| What you should do |
Your reply should contain the whole listing below, repeated exactly, and no images.

── Given information ──

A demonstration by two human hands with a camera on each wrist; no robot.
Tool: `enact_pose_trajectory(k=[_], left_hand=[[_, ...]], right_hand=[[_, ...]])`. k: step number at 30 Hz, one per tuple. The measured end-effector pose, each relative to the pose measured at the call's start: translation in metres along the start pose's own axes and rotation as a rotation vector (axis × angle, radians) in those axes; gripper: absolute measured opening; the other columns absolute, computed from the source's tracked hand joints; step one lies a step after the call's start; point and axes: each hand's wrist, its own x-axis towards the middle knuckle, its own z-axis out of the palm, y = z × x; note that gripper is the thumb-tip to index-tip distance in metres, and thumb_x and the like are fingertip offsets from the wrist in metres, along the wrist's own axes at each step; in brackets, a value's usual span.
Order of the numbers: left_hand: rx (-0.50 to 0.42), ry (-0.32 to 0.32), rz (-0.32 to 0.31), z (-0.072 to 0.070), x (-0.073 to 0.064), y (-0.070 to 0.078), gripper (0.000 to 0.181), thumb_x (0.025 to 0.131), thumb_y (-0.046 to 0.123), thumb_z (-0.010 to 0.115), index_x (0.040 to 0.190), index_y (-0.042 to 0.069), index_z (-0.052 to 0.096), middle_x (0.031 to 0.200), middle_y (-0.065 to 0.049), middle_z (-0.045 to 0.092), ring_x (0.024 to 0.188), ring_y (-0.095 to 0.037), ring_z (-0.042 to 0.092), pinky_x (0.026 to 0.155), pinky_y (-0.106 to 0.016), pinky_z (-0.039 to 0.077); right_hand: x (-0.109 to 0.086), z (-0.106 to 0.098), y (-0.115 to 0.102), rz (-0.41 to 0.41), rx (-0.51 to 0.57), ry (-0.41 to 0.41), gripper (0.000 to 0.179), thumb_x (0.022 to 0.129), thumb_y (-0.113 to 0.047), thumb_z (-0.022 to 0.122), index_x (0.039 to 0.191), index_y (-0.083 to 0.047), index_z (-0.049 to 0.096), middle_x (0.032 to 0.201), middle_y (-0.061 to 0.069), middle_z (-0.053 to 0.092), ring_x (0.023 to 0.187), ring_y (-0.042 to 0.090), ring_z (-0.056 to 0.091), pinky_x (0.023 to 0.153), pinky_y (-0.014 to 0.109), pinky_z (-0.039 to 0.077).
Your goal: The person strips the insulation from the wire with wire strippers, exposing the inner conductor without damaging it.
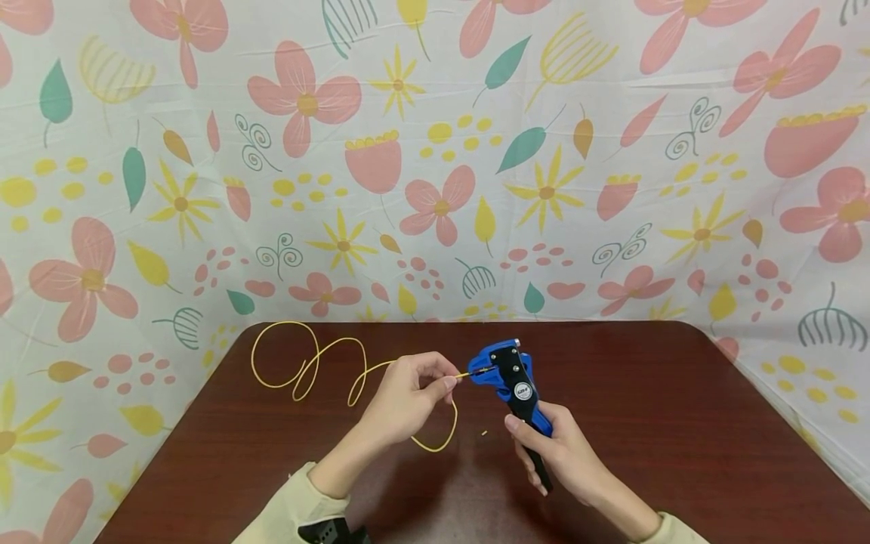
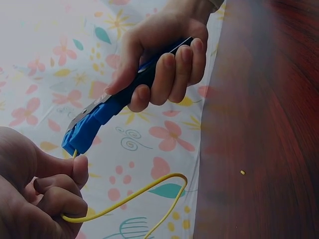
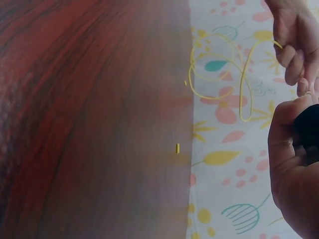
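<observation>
Between thumb and fingertips my left hand (image 1: 409,397) pinches a yellow wire (image 1: 435,450) close to its end. That end runs into the mouth of a blue-and-black wire stripper (image 1: 514,378), held head-up above the table. My right hand (image 1: 559,452) grips the stripper by its handles, fingers wrapped around them, as the left wrist view also shows. From the left hand the rest of the wire trails off in loose loops to the back left. The wire's tip inside the tool's head is hidden.
A short yellow scrap (image 1: 485,433) lies on the dark brown wooden table (image 1: 612,378), left of the right hand. Behind the table hangs a white cloth (image 1: 435,272) printed with flowers and leaves. The left sleeve (image 1: 292,505) has a black wrist device near its cuff.
</observation>
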Motion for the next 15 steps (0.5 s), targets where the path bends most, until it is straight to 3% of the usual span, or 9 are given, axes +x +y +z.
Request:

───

| Answer to this problem |
A demonstration by two human hands with a camera on each wrist; no robot.
Tool: `enact_pose_trajectory(k=[_], left_hand=[[_, ...]], right_hand=[[_, ...]])`. k: step number at 30 Hz, one per tuple. The measured end-effector pose, each relative to the pose measured at the call's start: translation in metres along the start pose's own axes and rotation as a rotation vector (axis × angle, radians) in those axes; gripper: absolute measured opening; the other columns absolute, computed from the source's tracked hand joints; step one lies a step after the call's start; point and axes: each hand's wrist, its own x-axis towards the middle knuckle, its own z-axis out of the palm, y = z × x; note that gripper is the thumb-tip to index-tip distance in metres, and thumb_x and the like are fingertip offsets from the wrist in metres, along the wrist's own axes at each step; in brackets, a value's usual span.
Order of the numbers: left_hand: rx (-0.50 to 0.42), ry (-0.32 to 0.32), rz (-0.32 to 0.31), z (-0.072 to 0.070), x (-0.073 to 0.064), y (-0.070 to 0.078), gripper (0.000 to 0.181), thumb_x (0.025 to 0.131), thumb_y (-0.046 to 0.123), thumb_z (-0.010 to 0.115), index_x (0.040 to 0.190), index_y (-0.042 to 0.069), index_z (-0.052 to 0.096), middle_x (0.031 to 0.200), middle_y (-0.065 to 0.049), middle_z (-0.045 to 0.092), ring_x (0.024 to 0.188), ring_y (-0.095 to 0.037), ring_z (-0.042 to 0.092), pinky_x (0.026 to 0.155), pinky_y (-0.106 to 0.016), pinky_z (-0.039 to 0.077); right_hand: x (-0.109 to 0.086), z (-0.106 to 0.098), y (-0.115 to 0.102), rz (-0.41 to 0.41), rx (-0.51 to 0.57), ry (-0.41 to 0.41), gripper (0.000 to 0.179), thumb_x (0.022 to 0.129), thumb_y (-0.113 to 0.047), thumb_z (-0.022 to 0.122), index_x (0.039 to 0.191), index_y (-0.083 to 0.047), index_z (-0.049 to 0.096), middle_x (0.032 to 0.201), middle_y (-0.061 to 0.069), middle_z (-0.053 to 0.092), ring_x (0.023 to 0.187), ring_y (-0.042 to 0.090), ring_z (-0.056 to 0.091), pinky_x (0.023 to 0.153), pinky_y (-0.014 to 0.109), pinky_z (-0.039 to 0.077).
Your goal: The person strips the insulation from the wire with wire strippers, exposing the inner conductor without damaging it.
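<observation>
Between thumb and fingertips my left hand (image 1: 409,397) pinches a yellow wire (image 1: 435,450) close to its end. That end runs into the mouth of a blue-and-black wire stripper (image 1: 514,378), held head-up above the table. My right hand (image 1: 559,452) grips the stripper by its handles, fingers wrapped around them, as the left wrist view also shows. From the left hand the rest of the wire trails off in loose loops to the back left. The wire's tip inside the tool's head is hidden.
A short yellow scrap (image 1: 485,433) lies on the dark brown wooden table (image 1: 612,378), left of the right hand. Behind the table hangs a white cloth (image 1: 435,272) printed with flowers and leaves. The left sleeve (image 1: 292,505) has a black wrist device near its cuff.
</observation>
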Motion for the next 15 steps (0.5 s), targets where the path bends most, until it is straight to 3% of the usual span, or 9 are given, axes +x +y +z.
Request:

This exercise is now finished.